- **Work item**: Using the records below, give again exactly the lines from the line that contains "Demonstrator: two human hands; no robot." through the line that contains "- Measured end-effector", both ends included, and only those.

- **Material provided**:
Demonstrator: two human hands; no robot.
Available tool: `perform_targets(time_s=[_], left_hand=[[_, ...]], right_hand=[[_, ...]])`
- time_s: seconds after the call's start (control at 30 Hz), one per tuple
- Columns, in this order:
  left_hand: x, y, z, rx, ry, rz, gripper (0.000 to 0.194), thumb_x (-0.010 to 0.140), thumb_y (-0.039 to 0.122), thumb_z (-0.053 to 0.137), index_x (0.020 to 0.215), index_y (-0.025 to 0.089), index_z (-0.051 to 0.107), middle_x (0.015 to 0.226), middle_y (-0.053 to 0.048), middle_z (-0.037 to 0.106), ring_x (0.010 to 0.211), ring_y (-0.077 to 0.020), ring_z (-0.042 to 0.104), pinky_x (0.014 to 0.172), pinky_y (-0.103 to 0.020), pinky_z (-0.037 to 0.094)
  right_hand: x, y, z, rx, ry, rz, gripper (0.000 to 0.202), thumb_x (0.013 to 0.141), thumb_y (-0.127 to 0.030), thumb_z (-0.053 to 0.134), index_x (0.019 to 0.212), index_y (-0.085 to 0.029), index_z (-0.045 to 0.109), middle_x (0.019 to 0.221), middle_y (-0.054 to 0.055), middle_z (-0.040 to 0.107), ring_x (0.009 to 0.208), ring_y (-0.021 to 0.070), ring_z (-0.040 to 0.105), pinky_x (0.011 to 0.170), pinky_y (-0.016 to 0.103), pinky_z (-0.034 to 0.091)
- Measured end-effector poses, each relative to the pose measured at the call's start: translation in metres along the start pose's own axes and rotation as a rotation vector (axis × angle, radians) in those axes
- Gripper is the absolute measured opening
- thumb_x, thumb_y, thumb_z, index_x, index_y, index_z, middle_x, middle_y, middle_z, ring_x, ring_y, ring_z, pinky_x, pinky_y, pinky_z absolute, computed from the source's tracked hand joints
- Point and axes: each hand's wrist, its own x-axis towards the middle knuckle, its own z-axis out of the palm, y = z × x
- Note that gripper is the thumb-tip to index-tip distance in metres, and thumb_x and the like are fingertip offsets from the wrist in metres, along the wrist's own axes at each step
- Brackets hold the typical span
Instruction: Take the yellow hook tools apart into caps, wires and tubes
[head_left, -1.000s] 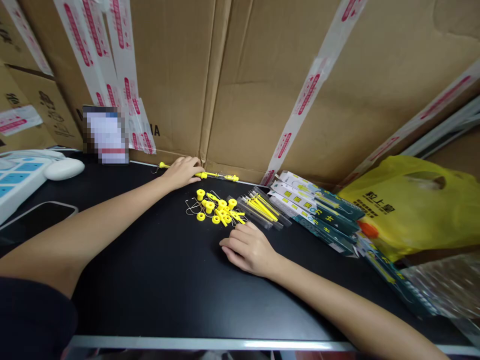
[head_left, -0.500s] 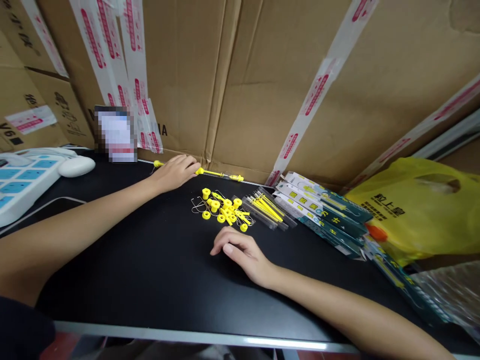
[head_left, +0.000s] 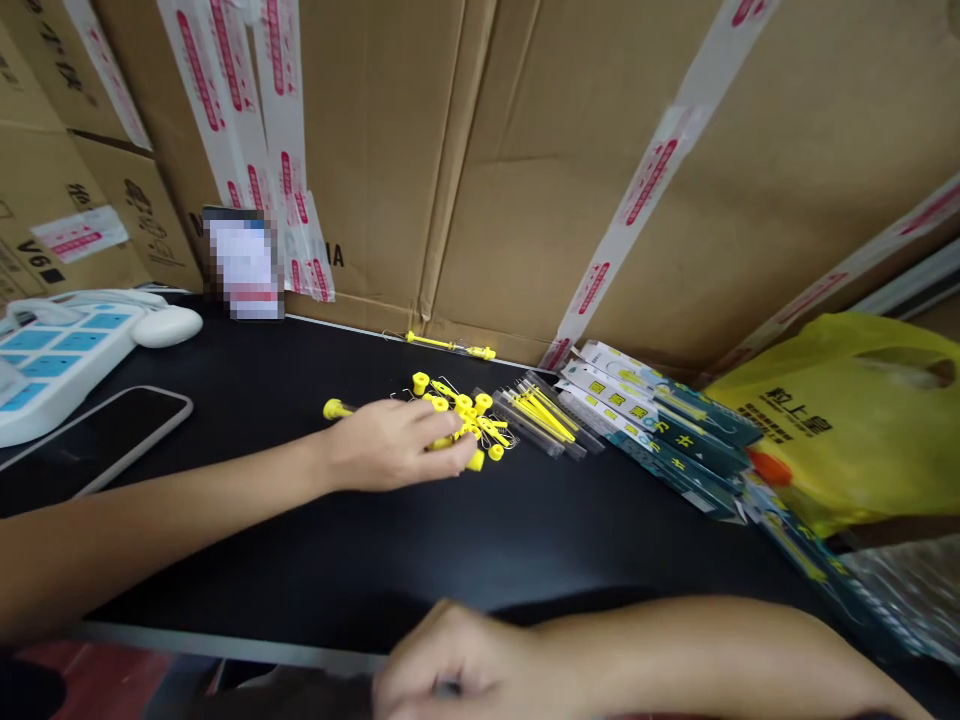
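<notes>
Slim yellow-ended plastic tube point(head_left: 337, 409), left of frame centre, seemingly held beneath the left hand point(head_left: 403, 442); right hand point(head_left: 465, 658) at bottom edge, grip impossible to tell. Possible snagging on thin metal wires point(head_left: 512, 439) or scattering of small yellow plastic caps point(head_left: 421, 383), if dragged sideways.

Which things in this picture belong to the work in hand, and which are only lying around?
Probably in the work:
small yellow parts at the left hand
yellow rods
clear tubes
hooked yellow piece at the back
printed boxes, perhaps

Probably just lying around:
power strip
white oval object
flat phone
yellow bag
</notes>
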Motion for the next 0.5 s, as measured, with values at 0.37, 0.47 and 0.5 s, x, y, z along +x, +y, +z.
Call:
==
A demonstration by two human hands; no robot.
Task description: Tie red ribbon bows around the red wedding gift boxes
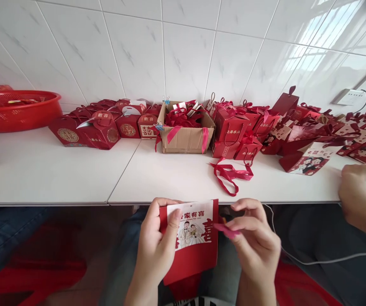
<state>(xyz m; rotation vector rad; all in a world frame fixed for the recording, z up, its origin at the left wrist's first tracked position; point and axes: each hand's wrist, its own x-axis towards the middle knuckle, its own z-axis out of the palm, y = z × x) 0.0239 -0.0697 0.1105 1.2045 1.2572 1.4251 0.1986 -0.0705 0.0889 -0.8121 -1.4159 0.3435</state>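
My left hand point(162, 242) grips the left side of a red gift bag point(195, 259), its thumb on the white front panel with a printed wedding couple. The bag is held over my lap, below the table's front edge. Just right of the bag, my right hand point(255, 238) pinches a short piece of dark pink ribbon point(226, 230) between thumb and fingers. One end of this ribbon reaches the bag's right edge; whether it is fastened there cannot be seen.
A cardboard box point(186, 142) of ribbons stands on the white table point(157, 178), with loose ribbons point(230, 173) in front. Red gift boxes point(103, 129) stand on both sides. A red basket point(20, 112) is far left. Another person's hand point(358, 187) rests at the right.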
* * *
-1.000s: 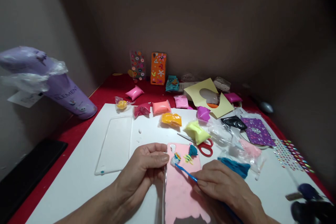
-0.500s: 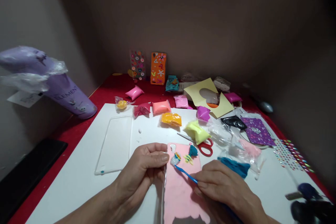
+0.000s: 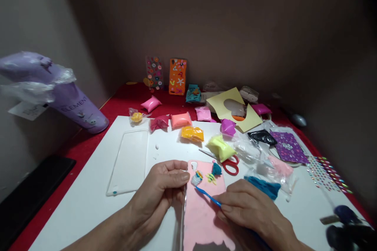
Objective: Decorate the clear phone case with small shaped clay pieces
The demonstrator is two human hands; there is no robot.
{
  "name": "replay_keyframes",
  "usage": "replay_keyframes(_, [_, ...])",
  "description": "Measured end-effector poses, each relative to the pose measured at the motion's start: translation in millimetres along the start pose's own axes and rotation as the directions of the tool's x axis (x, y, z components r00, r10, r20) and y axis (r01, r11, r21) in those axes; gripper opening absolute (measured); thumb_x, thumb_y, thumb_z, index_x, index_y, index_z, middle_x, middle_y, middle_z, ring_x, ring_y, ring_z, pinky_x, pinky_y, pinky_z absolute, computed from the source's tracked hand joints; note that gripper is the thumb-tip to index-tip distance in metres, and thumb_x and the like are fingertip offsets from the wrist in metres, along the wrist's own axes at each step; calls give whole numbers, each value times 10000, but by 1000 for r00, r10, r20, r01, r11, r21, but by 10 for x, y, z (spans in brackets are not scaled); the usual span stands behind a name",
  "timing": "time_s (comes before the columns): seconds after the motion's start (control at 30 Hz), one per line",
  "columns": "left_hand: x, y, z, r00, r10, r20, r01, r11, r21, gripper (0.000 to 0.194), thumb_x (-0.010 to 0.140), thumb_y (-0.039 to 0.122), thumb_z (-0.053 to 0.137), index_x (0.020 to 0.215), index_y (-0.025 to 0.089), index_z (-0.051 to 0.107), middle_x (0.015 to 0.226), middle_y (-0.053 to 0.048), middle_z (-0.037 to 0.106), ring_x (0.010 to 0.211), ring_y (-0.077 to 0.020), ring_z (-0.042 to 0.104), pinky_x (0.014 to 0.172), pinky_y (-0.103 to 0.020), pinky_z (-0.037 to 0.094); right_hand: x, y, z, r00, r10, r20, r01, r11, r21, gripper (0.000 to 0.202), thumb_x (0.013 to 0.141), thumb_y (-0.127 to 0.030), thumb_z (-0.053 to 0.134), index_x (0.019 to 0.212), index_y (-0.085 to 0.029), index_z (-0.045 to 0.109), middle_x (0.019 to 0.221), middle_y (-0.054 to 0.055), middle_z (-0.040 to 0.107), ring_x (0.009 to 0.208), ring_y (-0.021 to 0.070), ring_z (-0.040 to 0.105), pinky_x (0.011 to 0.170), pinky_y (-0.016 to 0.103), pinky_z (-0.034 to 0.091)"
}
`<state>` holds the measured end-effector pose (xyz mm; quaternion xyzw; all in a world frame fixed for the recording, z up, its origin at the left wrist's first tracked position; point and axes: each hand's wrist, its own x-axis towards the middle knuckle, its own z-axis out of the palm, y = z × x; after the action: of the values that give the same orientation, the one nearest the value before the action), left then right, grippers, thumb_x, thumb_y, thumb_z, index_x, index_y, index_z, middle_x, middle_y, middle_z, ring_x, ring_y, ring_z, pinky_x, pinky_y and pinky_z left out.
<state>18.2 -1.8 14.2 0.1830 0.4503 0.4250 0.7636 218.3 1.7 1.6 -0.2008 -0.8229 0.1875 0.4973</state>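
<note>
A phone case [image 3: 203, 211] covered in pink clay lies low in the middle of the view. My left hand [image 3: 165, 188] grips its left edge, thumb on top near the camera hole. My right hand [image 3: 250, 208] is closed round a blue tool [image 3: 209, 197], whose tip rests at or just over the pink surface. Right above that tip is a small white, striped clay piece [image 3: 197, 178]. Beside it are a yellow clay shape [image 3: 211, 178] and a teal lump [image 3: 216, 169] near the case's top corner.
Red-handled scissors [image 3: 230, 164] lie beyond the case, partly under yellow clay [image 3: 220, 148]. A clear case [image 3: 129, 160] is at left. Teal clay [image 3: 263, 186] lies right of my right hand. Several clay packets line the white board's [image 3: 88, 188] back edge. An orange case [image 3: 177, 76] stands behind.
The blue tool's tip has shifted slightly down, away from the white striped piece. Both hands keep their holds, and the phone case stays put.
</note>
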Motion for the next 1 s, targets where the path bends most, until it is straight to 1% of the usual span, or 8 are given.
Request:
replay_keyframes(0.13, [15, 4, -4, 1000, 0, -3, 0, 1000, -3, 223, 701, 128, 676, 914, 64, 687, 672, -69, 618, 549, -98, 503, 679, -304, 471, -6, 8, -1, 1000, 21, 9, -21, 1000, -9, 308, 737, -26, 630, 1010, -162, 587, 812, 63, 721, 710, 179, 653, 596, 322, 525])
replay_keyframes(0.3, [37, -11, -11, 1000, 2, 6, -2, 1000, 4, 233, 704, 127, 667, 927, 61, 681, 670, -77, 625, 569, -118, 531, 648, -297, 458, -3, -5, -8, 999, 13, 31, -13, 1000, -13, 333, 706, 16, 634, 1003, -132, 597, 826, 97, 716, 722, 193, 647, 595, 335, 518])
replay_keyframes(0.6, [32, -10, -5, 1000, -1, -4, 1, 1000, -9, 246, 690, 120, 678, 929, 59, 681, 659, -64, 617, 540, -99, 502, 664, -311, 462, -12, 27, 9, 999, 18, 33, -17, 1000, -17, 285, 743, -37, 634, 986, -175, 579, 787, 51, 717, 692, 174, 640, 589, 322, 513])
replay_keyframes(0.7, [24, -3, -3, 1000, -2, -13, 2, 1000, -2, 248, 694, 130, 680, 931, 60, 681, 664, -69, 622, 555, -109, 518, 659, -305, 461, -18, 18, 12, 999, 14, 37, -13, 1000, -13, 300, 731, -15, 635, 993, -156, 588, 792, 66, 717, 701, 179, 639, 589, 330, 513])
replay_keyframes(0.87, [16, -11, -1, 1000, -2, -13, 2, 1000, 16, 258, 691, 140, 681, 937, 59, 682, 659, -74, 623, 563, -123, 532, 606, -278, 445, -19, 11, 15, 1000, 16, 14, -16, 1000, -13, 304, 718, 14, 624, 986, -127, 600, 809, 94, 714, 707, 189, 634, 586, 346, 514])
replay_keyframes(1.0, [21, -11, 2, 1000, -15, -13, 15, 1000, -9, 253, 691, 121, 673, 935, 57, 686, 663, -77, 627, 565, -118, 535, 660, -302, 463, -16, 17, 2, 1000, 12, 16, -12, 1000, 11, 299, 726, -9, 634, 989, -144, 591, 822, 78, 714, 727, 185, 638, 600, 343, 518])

- **Result below**:
Demonstrator: two human hands; no robot.
Available tool: `perform_targets(time_s=[_], left_hand=[[_, ...]], right_hand=[[_, ...]])`
- time_s: seconds after the call's start (control at 30 Hz), one per tuple
- Columns, in this order:
  left_hand: x, y, z, rx, ry, rz, gripper (0.000 to 0.194), thumb_x (-0.010 to 0.140), thumb_y (-0.039 to 0.122), thumb_z (-0.053 to 0.137), index_x (0.020 to 0.215), index_y (-0.025 to 0.089), index_z (-0.051 to 0.107), middle_x (0.015 to 0.226), middle_y (-0.053 to 0.048), middle_z (-0.037 to 0.106), ring_x (0.010 to 0.211), ring_y (-0.077 to 0.020), ring_z (-0.042 to 0.104), pinky_x (0.014 to 0.172), pinky_y (-0.103 to 0.020), pinky_z (-0.037 to 0.094)
  right_hand: x, y, z, rx, ry, rz, gripper (0.000 to 0.202), thumb_x (0.013 to 0.141), thumb_y (-0.127 to 0.030), thumb_z (-0.053 to 0.134), index_x (0.019 to 0.212), index_y (-0.085 to 0.029), index_z (-0.045 to 0.109), middle_x (0.019 to 0.221), middle_y (-0.054 to 0.055), middle_z (-0.040 to 0.107), ring_x (0.009 to 0.208), ring_y (-0.021 to 0.070), ring_z (-0.040 to 0.105), pinky_x (0.011 to 0.170), pinky_y (-0.016 to 0.103), pinky_z (-0.034 to 0.091)
- Measured end-effector poses, each relative to the pose measured at the call's start: translation in metres along the start pose's own axes and rotation as a rotation vector (axis × angle, radians) in those axes

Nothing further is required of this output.